Don't waste time like I did in my ML career
Before you start another course read this
STOP. You probably have 15 different ML textbooks on your laptop and 20 bookmarked courses.
Before you start one of them again, you should think about what you really need. In fact, even before that just think about what you really want from your career.
If you want to be a theoretical NLP researcher then it might make sense to finish that linguistics textbook but if you just want to be "smart enough" to work in ML then for the love of God PLEASE do not start another theoretical course.
Theory vs application
ML is not all theory. It's easy to think that you can just read all the textbooks available on DL and go through every single course out there but ask anyone actually working in ML and they will quickly tell you that it is unnecessary to do read more than 1 or 2 theoretical textbooks / go through more than 1 or 2 theoretical courses.

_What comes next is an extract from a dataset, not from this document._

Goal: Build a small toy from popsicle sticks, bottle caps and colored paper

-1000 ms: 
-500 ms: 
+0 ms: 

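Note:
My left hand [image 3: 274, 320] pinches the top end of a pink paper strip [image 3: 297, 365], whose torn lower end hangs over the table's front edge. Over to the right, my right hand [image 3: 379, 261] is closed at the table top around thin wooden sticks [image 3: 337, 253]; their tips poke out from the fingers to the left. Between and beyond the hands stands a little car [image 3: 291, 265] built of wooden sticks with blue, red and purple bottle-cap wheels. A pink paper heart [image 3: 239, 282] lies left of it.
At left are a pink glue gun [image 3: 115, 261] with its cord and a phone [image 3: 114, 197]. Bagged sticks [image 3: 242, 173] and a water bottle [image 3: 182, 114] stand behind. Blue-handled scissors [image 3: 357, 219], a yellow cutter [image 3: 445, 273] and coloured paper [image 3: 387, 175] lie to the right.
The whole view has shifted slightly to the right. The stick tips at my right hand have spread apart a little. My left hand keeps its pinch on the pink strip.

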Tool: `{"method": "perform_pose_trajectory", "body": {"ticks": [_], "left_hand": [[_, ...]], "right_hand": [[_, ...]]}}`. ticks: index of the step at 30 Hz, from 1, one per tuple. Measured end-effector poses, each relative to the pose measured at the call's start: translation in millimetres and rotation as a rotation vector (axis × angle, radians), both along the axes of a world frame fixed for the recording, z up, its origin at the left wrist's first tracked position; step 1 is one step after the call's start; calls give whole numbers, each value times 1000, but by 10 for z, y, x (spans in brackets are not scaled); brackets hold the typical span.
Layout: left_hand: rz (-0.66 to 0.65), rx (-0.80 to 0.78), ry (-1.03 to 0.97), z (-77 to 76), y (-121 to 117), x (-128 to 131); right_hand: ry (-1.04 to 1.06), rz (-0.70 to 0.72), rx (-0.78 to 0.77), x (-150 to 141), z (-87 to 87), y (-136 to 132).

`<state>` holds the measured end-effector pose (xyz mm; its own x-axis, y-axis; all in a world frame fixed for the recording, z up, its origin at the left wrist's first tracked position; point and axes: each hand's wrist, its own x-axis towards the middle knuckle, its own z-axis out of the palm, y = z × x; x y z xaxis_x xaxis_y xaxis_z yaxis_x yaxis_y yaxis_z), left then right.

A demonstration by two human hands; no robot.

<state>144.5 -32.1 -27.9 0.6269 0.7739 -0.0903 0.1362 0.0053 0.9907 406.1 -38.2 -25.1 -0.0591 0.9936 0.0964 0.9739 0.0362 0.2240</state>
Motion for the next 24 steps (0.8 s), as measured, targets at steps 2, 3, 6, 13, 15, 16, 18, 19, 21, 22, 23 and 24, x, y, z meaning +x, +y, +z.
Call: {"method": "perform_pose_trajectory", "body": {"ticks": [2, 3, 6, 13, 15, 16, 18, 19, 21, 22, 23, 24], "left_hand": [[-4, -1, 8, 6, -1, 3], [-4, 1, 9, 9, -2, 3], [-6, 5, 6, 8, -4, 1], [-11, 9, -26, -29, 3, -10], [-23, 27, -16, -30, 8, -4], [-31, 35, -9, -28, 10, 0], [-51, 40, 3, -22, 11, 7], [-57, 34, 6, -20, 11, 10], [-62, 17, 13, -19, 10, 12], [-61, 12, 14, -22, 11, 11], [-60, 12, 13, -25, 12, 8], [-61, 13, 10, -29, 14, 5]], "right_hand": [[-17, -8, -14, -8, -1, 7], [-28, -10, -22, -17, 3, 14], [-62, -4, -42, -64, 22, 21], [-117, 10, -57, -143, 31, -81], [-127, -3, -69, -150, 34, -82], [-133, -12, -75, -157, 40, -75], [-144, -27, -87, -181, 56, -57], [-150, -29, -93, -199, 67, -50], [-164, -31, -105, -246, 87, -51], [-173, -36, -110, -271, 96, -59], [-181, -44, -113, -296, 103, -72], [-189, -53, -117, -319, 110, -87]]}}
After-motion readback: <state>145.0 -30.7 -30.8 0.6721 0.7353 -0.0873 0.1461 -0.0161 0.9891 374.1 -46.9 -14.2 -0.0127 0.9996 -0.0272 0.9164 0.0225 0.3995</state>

ML by itself is just a sub topic within CS, similar to automata theory, tree algorithms, and cryptography. When applied though, it's a powerful tool that brings in billions of dollars of revenue to the biggest companies and startups alike.
The scientists working on the models that power these ML applications have more often than not gone through many years of schooling as they honed their craft in doing research, but there are also a large amount of people that were just regular software engineers that ended up working in the ML space such as yours truly.
The speed run guide to ML =/= more courses
If your goal really is to just have all the theoretical knowledge in the world about ML then sure go read all those 10 textbooks you have saved on your laptop (although there will be lots of overlap). However, if your goal is to become someone who works on ML services then just finish 1 textbook or a single course on the foundations of DL and then start applying that knowledge on top of the software engineering skills you already have.
MLEs just apply ML to software applications. That's it. No black magic and no crazy scientist shit.
I wasted sooo much time reading and rereading textbooks on the same topics over and over again but at the end of the day, my true acceleration in my ML career came from my applied work of building and scaling large ML systems that often times used the most basic classical ML models such as random forest models.
The theory knowledge definitely helps in conversations with science teams and understanding business requirements, but the rest of the work comes from applied knowledge.
Anon, you are smarter than you think. Don't pick up another theoretical course and instead if you are going to go through some learning resource, look for applied courses/resources.